» Task brief
Copy out the lines of the listing from the one containing "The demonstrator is" onward, through the last, without altering any.

☆ ☆ ☆ ☆ ☆ ☆ ☆

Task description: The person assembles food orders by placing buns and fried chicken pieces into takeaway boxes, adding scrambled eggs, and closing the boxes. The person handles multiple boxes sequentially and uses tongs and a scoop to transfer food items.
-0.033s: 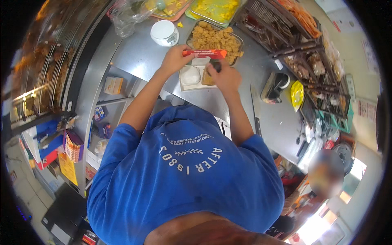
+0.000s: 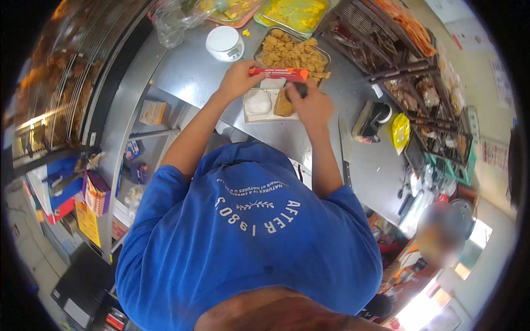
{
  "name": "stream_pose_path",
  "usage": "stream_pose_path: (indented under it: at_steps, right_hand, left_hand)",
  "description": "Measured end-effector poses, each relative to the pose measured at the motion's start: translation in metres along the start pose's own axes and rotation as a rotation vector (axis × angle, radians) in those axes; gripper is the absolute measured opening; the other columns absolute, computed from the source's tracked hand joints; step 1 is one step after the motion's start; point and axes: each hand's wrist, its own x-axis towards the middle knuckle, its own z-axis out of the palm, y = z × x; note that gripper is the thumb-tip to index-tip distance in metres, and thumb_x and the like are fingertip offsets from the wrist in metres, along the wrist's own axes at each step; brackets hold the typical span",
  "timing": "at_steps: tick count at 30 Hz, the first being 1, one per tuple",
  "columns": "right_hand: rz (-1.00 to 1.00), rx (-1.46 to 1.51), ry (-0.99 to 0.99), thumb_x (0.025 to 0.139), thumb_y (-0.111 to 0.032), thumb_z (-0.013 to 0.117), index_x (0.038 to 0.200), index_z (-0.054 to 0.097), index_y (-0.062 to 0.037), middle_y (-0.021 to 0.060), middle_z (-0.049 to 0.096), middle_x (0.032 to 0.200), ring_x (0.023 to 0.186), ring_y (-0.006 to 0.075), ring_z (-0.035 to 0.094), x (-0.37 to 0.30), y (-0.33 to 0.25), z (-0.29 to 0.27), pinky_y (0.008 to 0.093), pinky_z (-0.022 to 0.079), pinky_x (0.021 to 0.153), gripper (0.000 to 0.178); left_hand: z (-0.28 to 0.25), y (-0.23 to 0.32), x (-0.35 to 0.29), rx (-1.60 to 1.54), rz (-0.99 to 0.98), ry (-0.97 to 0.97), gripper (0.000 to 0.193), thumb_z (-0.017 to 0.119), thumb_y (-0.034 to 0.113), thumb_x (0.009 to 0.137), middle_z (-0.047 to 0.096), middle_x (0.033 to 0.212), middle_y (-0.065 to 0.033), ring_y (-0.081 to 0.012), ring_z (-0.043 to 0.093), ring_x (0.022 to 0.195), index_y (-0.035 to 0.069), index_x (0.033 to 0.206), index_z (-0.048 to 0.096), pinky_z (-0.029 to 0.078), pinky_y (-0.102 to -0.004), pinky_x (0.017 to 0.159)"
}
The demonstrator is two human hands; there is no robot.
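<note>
My left hand grips the left end of a long flat red packet, held level above the steel counter. My right hand pinches the packet's right end, and something small and dark shows under its fingers. Right below the packet lies a white compartment box with a mound of white rice and a brown fried piece. Just beyond it stands a metal tray of golden fried pieces.
A white kitchen scale and a clear plastic bag sit at the far left of the counter. A yellow-filled tray and wire racks of fried food line the back and right. A dark cup, a yellow packet and a knife lie right of me. Another person stands at lower right.
</note>
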Motion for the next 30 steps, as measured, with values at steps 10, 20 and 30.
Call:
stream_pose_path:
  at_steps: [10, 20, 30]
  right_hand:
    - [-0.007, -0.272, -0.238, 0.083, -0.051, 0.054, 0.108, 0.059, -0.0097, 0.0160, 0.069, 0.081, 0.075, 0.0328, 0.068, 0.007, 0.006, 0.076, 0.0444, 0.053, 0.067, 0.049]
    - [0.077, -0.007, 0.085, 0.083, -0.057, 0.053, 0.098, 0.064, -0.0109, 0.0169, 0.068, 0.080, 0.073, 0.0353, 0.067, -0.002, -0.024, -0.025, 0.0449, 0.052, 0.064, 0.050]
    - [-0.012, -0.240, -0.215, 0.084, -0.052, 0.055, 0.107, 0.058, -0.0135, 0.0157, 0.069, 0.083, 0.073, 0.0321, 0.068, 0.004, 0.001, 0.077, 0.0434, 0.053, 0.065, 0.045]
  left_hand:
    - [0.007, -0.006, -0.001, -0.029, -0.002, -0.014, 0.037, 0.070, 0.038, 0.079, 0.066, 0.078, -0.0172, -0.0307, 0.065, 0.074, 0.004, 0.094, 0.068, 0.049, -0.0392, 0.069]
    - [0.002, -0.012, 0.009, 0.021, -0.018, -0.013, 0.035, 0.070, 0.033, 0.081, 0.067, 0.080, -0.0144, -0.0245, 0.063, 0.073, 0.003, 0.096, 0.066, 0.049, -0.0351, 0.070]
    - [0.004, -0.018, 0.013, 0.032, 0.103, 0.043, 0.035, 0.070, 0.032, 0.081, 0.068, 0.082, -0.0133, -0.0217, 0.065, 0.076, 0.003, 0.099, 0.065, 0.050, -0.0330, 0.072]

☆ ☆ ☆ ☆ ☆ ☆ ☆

» Exercise answer
The demonstrator is two human hands; there is no robot.
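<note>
My left hand grips the left end of a long flat red packet, held level above the steel counter. My right hand pinches the packet's right end, and something small and dark shows under its fingers. Right below the packet lies a white compartment box with a mound of white rice and a brown fried piece. Just beyond it stands a metal tray of golden fried pieces.
A white kitchen scale and a clear plastic bag sit at the far left of the counter. A yellow-filled tray and wire racks of fried food line the back and right. A dark cup, a yellow packet and a knife lie right of me. Another person stands at lower right.
</note>
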Motion for the next 30 steps, as measured, with values at steps 10, 20 and 30.
Call:
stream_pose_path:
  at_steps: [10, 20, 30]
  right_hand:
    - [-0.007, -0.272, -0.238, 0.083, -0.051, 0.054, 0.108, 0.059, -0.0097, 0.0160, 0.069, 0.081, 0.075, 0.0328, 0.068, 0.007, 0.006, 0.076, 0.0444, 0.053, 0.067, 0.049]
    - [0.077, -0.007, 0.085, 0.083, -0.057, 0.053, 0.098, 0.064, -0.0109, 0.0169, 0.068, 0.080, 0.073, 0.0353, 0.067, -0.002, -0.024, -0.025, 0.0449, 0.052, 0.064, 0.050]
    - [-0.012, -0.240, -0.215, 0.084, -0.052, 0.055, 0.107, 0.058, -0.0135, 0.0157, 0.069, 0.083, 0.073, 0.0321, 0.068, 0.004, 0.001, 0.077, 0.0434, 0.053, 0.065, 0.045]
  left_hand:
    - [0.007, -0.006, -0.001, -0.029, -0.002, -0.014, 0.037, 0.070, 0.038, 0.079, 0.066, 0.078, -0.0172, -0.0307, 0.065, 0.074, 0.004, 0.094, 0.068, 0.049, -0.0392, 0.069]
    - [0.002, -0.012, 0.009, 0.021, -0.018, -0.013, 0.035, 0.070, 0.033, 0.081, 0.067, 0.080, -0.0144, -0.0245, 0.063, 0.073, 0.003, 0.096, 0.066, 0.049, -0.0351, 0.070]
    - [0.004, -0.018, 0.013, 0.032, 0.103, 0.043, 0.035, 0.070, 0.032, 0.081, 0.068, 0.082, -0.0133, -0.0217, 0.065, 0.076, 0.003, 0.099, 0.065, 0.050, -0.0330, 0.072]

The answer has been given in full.